I don't think we've discussed how this should be done on the FFC side.
One extreme is that the map is provided as a Function, and FFC handles
the Jacobian computation, etc using the Function. Other cases are that
UFC provides an interface function that given a parent coordinate
returns the map and Jacobian at that point, or ufc::cell stores
'higher-order node' coordinates that can be used to construct a
polynomial map in the generated code.
I'm not challenging (yet :)) what's being done - I'd just like to know
if there is a plan.
Answering Garths comments:
Doing boundary cells only will require generating an additional
tabulate-tensor implementation as well as other details which will
lead this discussion into information overload. We'll have to push
that to a later stage, maybe it will be easier after we have better
designed support for functions on submeshes/restrictions/whatever we
call them.
I think it should be considered now since it will affect the choice of
data structure/implementation, e.g. it immediately discounts using
dolfin::Function without major changes to Function.

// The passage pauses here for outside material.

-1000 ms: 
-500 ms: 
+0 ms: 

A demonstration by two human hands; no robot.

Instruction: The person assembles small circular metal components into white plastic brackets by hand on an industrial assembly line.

Doing non-polynomial mappings would basically involve introducing
callable functions to UFL, which can be useful in other contexts as
well. Getting the framework in place for defining x as a Coefficient
in UFL and a Function in DOLFIN will be the first step (which is
already well underway). By later introducing the "space of functions
that can be evaluated in quadrature points" (including derivatives)
should then sort out the arbitrary mappings you want as a side effect.
So I say getting in place coordinates represented by any vector
valued finite element function is a pretty good first step.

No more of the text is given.